The second quarter of 2020 was one for the history books. COVID-19 caused a global pandemic that led to deaths in more Americans than the wars of Vietnam, Korea, and the Gulf Wars combined, and led to “stay-at-home” mandates that caused a sharp, deep recession in Q2 when nearly 20% of Americans were unemployed.1 In May and early June, after many thought the curve of new coronavirus cases had been successfully flattened, economic reopening occurred across the country. Within weeks the virus spread, however, and the US entered the July 4th weekend reporting record numbers of new cases of over 50k/day.1 This is double the rate seen in mid-May with total cases now totaling 2.8m, up from 200k cases at the end of Q1.1 Reopening plans have been rolled back in many states. Generally, the level of uncertainty regarding the virus is growing, not falling.
Despite this environment, risk assets enjoyed strong rallies throughout the quarter, leading to discussions of the disconnect between Main Street and Wall Street. Backed by massive monetary stimulus from the Federal Reserve, fiscal stimulus from the Treasury, some early success in the reopening and hopes for a vaccine, US stocks had their best quarter since the fourth quarter of 2008.1 US stocks were again led by the large-cap Technology and other popular growth stocks, leading to concerns of narrowing market leadership that has some resemblance to the dot.com period of the late-90’s.
After falling 35% in a matter of weeks before bottoming in March, the S&P 500 Index gained 20.5% in the quarter, its best quarter since 1998.1 Reopening was met with early success as a number of economic indicators were better-than-feared in May and June, including two monthly Nonfarm Payroll reports, as the recent report for June showed unemployment levels falling to 11.3% while 4.8m new jobs were filled.1 Hopes for a V-shaped recovery were also boosted by a strong Retail Sales report in May, 1 leading many to believe the sharp recession that occurred in Q2 could be the shortest on record.
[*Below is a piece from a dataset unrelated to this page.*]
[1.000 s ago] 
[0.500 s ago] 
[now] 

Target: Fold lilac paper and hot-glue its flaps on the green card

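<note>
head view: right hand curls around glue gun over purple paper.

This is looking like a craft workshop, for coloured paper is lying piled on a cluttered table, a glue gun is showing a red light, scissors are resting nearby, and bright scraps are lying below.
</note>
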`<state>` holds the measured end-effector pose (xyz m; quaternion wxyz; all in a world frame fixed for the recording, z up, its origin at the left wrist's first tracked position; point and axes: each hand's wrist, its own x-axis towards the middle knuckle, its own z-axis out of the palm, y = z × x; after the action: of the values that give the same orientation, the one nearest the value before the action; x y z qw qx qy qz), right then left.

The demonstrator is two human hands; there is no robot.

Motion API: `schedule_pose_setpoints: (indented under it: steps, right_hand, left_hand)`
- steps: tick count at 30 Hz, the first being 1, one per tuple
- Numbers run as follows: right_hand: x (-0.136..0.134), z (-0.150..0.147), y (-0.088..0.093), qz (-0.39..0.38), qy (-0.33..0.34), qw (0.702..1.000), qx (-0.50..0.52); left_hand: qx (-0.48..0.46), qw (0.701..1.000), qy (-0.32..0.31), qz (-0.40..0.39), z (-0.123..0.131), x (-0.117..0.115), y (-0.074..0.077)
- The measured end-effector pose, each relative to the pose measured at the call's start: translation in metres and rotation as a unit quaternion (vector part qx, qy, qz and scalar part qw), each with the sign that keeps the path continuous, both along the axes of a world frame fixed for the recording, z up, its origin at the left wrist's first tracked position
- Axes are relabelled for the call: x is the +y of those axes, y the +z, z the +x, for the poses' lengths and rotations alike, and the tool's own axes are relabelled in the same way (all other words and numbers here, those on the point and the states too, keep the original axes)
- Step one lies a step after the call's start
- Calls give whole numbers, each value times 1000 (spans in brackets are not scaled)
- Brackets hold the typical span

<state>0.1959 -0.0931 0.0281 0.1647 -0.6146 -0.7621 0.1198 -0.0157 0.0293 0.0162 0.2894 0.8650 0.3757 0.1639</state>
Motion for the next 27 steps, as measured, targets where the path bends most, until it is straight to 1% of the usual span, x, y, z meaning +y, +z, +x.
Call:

With some progress reportedly being made on several treatments and potential vaccines, many market participants have started pricing risk assets as if the worst of the virus’ impact is over. This was before the onset of what many are calling the “2nd wave” of new coronavirus cases that occurred in mid-June, and before steps had been taken by many states to reverse reopening plans. With expectations that the Federal Reserve will do “whatever it takes” to support the economy and risk assets, investor attention has turned to Congress, as the $600 weekly unemployment benefit from the Federal Government expires on July 31st.1 The passage of another fiscal stimulus bill is an uncertainty entering Q3, but one that is increasingly likely.
The longest-running bull market in history ended in Q1 of 2020 and the shortest-ever recession likely ended in Q2 of this year. Both led to predictable large gains and losses in equities, leaving large-cap US stocks nearly unchanged for the year. While there are still losses in small-cap stocks and non-US stocks, equities have largely already discounted a strong recovery, though the discovery of a vaccine is probably still not discounted. This strikes us as very optimistic. Stocks are expensive and risks are higher now than pre-COVID (more debt, fewer earnings, more uncertainty), but many market pundits feel investors have little choice but to own equities in a zero-interest rate environment where credit spreads are near record lows. We would expect a sharp rally in stocks should a vaccine be announced in the back half of the year, but short of that, we expect future gains to be modest given the starting point of high valuation.